• TO DO: From the entries below, gather each line containing the word "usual".

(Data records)
════════
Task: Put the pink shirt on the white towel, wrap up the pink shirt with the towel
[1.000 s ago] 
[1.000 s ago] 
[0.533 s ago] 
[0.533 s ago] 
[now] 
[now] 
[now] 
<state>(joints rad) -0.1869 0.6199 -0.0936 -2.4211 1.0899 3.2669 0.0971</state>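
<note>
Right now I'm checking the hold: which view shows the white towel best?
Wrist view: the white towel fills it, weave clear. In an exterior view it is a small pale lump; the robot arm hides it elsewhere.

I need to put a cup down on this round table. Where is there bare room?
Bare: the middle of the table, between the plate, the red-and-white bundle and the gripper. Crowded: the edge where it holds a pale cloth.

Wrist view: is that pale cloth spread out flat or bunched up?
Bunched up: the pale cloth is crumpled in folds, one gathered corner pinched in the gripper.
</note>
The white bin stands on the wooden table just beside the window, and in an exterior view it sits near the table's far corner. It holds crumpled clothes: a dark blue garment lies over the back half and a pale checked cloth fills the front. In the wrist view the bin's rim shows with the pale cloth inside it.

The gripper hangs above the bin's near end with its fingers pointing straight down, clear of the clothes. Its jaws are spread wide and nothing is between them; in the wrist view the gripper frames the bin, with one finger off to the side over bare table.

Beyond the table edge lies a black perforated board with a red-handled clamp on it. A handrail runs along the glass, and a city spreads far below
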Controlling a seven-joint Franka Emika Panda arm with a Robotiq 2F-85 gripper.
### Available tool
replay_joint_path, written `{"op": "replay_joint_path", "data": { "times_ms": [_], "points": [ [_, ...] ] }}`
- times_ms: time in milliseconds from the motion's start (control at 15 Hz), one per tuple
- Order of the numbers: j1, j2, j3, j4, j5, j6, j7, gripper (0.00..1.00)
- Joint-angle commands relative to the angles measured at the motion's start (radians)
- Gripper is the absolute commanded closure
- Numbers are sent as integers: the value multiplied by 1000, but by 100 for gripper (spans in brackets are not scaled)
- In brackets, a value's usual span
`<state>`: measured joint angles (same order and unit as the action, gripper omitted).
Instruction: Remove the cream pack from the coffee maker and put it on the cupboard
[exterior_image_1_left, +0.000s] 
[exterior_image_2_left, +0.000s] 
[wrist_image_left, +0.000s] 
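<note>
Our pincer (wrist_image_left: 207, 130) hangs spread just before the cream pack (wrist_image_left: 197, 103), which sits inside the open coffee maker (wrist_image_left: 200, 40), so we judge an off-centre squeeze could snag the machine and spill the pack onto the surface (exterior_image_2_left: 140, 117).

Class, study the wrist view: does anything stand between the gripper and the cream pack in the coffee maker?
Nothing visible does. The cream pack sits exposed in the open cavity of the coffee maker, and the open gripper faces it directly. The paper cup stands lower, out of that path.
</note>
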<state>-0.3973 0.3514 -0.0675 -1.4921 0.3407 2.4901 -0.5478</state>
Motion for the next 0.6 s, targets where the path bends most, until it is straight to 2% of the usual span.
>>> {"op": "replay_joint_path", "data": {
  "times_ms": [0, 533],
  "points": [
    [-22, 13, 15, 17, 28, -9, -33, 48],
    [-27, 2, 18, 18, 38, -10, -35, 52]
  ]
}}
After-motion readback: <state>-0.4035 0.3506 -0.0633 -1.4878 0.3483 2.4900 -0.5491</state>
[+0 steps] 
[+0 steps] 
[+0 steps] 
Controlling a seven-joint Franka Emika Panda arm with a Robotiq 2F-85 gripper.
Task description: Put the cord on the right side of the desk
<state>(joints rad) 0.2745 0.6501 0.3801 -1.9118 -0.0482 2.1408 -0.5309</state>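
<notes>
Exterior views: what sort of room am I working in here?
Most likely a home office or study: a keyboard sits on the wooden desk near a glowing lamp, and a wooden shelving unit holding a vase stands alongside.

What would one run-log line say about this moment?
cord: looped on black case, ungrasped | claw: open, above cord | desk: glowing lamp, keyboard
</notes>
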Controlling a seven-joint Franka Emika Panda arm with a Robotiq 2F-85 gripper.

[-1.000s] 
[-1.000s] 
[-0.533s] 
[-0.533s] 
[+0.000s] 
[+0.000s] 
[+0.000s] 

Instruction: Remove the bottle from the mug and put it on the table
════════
• ANSWER TO THIS EXERCISE:
- In brackets, a value's usual span
Motion for the next 0.6 s, targets where the path bends most, until it is straight to 2% of the usual span.

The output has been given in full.